:: Work instructions ::
Your answer should be the full data, transcribed exactly, with no pictures in it.

[Recorded data Boundary: Start]

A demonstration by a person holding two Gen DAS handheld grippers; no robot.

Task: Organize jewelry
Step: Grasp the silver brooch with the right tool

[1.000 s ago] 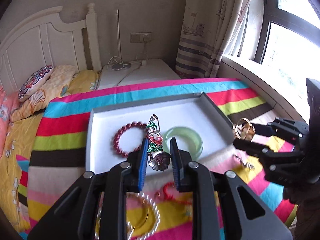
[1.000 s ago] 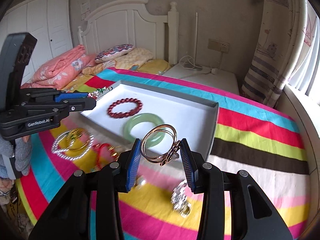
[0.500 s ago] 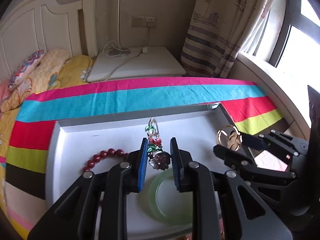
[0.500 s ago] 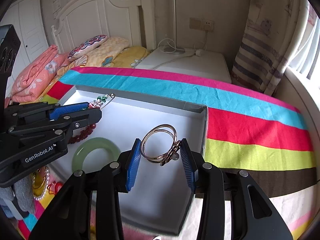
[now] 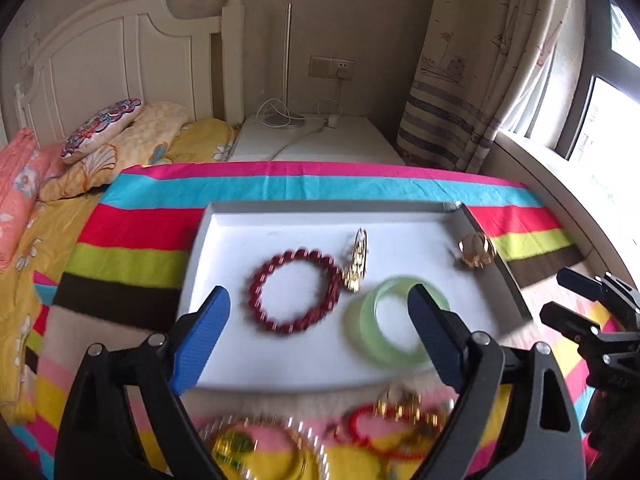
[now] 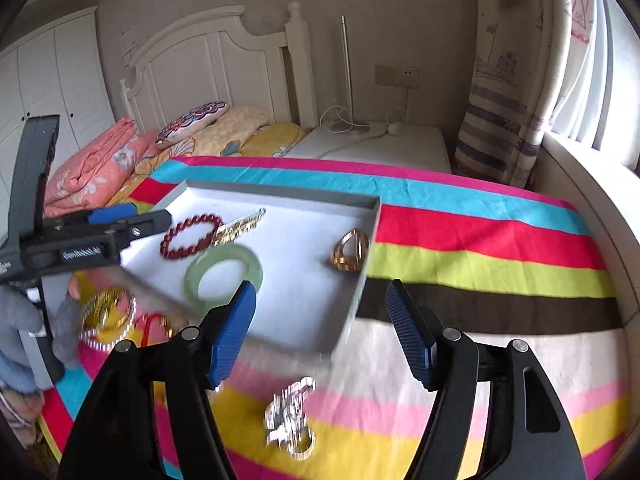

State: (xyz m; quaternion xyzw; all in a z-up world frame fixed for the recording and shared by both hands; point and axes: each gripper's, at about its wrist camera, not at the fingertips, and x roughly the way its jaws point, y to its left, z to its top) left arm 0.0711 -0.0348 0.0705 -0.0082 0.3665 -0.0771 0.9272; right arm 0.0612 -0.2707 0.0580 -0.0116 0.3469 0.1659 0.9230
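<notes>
A white tray lies on the striped bedspread. In it lie a red bead bracelet, a brooch, a green jade bangle and a gold ring bracelet. My left gripper is open and empty above the tray's near edge. My right gripper is open and empty above the tray's near right corner. On the bedspread in front lie a pearl and gold bracelet, a red cord bracelet and a silver piece.
Pillows and a folded quilt lie at the bed's head by the white headboard. A white nightstand with cables stands behind the bed. A curtain and window ledge run along the right.
Both grippers opened and drew back. The brooch left my left gripper and the gold ring bracelet left my right gripper. Both now lie in the tray.
</notes>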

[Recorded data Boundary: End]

:: Written response ::
A demonstration by a person holding two Gen DAS handheld grippers; no robot.

Task: Organize jewelry
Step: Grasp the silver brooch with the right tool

[1.000 s ago] 
[1.000 s ago] 
[0.500 s ago] 
[0.500 s ago] 
[now] 
[now] 

State: (xyz m; quaternion xyzw; all in a z-up world frame fixed for the recording and shared by both hands; point and axes: each gripper's, at about its wrist camera, not at the fingertips, and x roughly the way its jaws point, y to its left, z to its top) left arm 0.0711 -0.0348 0.0705 -0.0082 0.3665 -0.0771 0.9272; right arm 0.0612 -0.2707 0.0580 -0.0116 0.3469 0.1659 0.9230
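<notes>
A white tray lies on the striped bedspread. In it lie a red bead bracelet, a brooch, a green jade bangle and a gold ring bracelet. My left gripper is open and empty above the tray's near edge. My right gripper is open and empty above the tray's near right corner. On the bedspread in front lie a pearl and gold bracelet, a red cord bracelet and a silver piece.
Pillows and a folded quilt lie at the bed's head by the white headboard. A white nightstand with cables stands behind the bed. A curtain and window ledge run along the right.
Both grippers opened and drew back. The brooch left my left gripper and the gold ring bracelet left my right gripper. Both now lie in the tray.
</notes>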

Apart from this answer, nothing more is required.